India’s tribal calculus: Polavaram dam ఫిబ్రవరి 13, 2011Posted by M Bharath Bhushan in agitation, Identity, Koya, livelihoods, Polavaram, politics, ST, Telangana, YSR.
India’s tribal calculus
The key lies in harmonizing regulation, crisper rules and more political autonomy for Adivasi communities
A Visible Hand | Narayan Ramachandran
Winston Churchill, in a now famous radio broadcast in 1939, said about Russia, “I think it is a riddle, wrapped in mystery, inside an enigma; but perhaps there is a key.” In many ways, this applies to India. At the very time when India’s politics is riddled with tribalism and is getting more and more chauvinistic, it is attempting to integrate its large tribal population into the mainstream.
India has more than 100 million “tribal people”. They principally inhabit the north-east states bordering China and Myanmar, and also the highlands and plains of peninsular India. A majority of tribal groups live in Chhattisgarh, Jharkhand, Maharashtra, Bihar, Andhra Pradesh and Orissa. This area also happens to be the “Naxal belt”. The Gonds of central India, the Bhils of Rajasthan, and the Santhals of West Bengal are large tribal groups in peninsular India. The umbrella term for this heterogeneous, aboriginal population is Adivasi.

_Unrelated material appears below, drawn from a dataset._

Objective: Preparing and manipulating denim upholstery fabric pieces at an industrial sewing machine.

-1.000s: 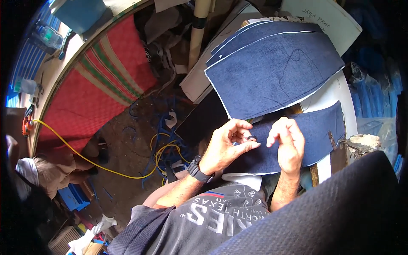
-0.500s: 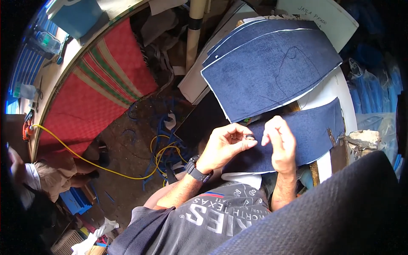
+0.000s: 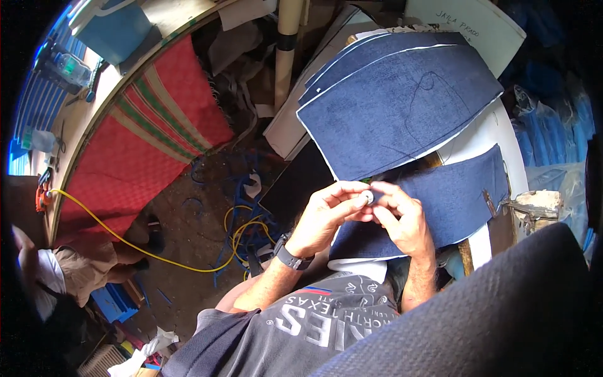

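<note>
My left hand (image 3: 333,213), with a dark watch on its wrist, pinches a small round silvery piece (image 3: 369,197), bobbin-like in shape, between thumb and fingertips. Against it come the curled fingers of my right hand (image 3: 404,220), closed; whatever they grip is hidden. Beneath both hands lies a dark blue fabric panel (image 3: 449,195) with a pale edge. Farther off, a stack of similar blue panels (image 3: 377,119) rests on a white surface, and a loose dark thread (image 3: 409,116) loops over the top one.
A dark padded shape (image 3: 477,308) fills the lower right. To the left, a red striped cloth (image 3: 157,125) hangs from a curved table edge. A yellow cord (image 3: 157,259) runs across to a tangle of blue strips on the floor. Another person (image 3: 81,264) is at far left.
My right hand has moved left, and its fingers now meet those of my left hand at the small round piece. The left hand has barely shifted.
</note>
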`<state>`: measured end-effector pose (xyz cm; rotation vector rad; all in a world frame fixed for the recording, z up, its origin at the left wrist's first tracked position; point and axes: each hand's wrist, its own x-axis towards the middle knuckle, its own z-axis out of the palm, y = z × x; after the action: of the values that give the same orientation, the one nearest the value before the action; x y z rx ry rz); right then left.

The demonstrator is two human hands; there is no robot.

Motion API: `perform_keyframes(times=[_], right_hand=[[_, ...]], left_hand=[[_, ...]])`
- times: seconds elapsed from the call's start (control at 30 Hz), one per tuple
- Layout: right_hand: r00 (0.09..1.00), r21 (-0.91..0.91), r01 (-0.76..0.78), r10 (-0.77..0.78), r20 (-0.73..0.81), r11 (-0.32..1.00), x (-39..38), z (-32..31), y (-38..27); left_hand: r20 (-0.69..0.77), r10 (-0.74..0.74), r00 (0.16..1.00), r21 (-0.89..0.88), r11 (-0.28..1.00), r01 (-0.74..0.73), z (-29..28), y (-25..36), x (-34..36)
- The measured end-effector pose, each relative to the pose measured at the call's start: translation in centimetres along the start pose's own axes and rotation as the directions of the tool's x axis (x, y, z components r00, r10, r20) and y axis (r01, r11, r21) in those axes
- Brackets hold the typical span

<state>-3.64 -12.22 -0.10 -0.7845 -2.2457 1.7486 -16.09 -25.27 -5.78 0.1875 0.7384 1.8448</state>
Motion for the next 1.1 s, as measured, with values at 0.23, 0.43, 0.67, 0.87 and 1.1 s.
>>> perform_keyframes(times=[0.23,0.43,0.67,0.87,1.1], right_hand=[[0.986,-0.192,0.115,-0.136,-0.098,0.975,-0.1,0.0,-0.2],[0.988,-0.289,0.097,-0.126,-0.085,0.952,-0.1,0.9,-0.2],[0.99,-0.034,-0.058,0.053,-0.132,0.998,-0.1,0.9,1.4],[0.953,0.437,-0.099,0.211,-0.217,0.894,0.1,0.8,2.3],[0.96,0.573,-0.043,0.193,-0.203,0.818,0.1,0.6,2.3]], left_hand=[[-0.009,0.012,1.0,-0.005,1.0,-0.013,-1.0,-0.5,0.2],[-0.017,0.083,0.996,0.093,0.992,-0.081,-0.9,-1.2,0.2],[0.04,0.201,0.979,0.442,0.875,-0.198,-0.4,-1.6,0.2],[-0.072,0.276,0.959,0.403,0.887,-0.225,-0.7,-1.4,0.2],[0.109,0.813,0.572,0.988,-0.025,-0.152,0.9,0.6,0.7]])
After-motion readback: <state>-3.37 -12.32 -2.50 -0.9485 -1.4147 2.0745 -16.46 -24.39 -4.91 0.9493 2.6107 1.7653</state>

The fifth schedule of the Constitution enshrines the rights of these Adivasis under the now famous category “Scheduled Caste and Tribes”. Despite this constitutional protection, the “progress” of Adivasis is a mixed bag more than 60 years after independence. The semantics of the word Adivasi is a clue to an earlier autonomy that was interrupted by over 300 years of British rule. The Constitution and its implementation have attempted to balance that ancient right with the requirement of living within a republic. Many would say that the balancing act has so far failed the Adivasis.

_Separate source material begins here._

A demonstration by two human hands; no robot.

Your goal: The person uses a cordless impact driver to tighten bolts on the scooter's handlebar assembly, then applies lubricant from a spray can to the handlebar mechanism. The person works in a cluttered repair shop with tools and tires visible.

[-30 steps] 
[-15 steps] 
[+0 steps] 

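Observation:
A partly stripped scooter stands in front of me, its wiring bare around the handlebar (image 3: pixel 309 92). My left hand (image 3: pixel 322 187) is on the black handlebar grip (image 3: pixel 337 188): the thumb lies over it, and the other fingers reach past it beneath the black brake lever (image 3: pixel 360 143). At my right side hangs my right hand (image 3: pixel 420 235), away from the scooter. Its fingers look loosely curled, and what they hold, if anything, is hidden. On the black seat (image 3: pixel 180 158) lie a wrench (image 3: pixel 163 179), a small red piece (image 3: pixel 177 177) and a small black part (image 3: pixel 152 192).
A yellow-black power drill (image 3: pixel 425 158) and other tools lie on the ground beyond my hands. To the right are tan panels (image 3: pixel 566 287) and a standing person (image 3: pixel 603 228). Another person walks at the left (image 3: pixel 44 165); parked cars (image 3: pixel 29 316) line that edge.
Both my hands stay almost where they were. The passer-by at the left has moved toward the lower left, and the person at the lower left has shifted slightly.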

The Union government in 1996 amended the Panchayats (Extension to the Scheduled Areas) Act, or Pesa, to cover tribal groups. Pesa was intended to provide some autonomy and greater ownership of land and land use rather than the “dole” framework that had characterized the relationship between the states and Adivasis until then. The labyrinth of rules related to forests—the Indian Forest Act of 1927 and the Forest Rights Act (FRA) 2006—intersecting with Pesa has created an unworkable framework. Pesa attempted to vest legislative powers in the village unit, gram sabha, specifically in matters relating to development planning, management of natural resources and adjudication of disputes in accordance with prevalent traditions. All scheduled states were given a year to amend their respective Panchayat Acts to conform to the letter and spirit of Pesa. Accordingly, most states introduced some amendments. A closer look reveals that almost all powers have been made subject to the final authority “as may be prescribed by the state governments”. The control over prospecting of minerals, planning and management of water bodies and minor forest produce de facto remains with state governments.
Informed gram sabha consent is one of the major points of contention in Vedanta’s Niyamgiri bauxite mining project. The environment ministry quoted FRA extensively in its rejection of Vedanta’s proposal. But FRA contradicts itself in so many ways that it is far from clear that this position is legally unambiguous. This lack of clarity arises mostly because legislation at the Central and state levels have been written to be vague. This ambiguity allows for rent seeking, arbitrary application based on politics and a “let’s see if the policy will work” mindset. It is also the crux of many approvals, delays and rejections ruled upon by the environment ministry recently—Polavaram (Andhra Pradesh), Posco (Orissa) and Niyamgiri (Orissa).
Does the answer lie in improving the language and implementation of existing laws or in a wholly different framework? In the US, for example, tribal governments are “domestic dependent nations” with many sovereign powers retained from the “pre-contact” period. As tribal governments have grown in political and economic power, the supreme court, the US Congress, the federal executive, and the tribes have engaged in an increasingly important discussion to determine the scope of their powers. The result is a legal regime of fascinating complexity. The US recognizes more than 500 tribal governments. Some like the Navajo Nation have large membership bases and control vast domains. Each tribal government operates according to a constitution modelled after form constitutions prepared by the US department of the interior pursuant to the Indian Reorganization Act of 1934. It is a mess.
In Canada, the so-called First Nations represent aboriginal interests. The Canadian Republic usurped land from the First Nations over 100 years ago. The model of relationship is still evolving. In Australia, aboriginal land rights are murky.
With the stakes so high in politics and business, and no effective global models to choose from, India will have to define its own path. In this case, the key Churchill spoke of probably lies in harmonizing regulation, adopting crisper rules and providing more effective political autonomy to tribal communities. It won’t be easy, but the long-term solution to the Naxal problem has to be a political one.
P.S.: “It is through this mysterious power that we too have our being, and we therefore yield to our neighbours, even to our animal neighbours, the same right as ourselves to inhabit this vast land,” Sitting Bull, legendary chief of the Sioux.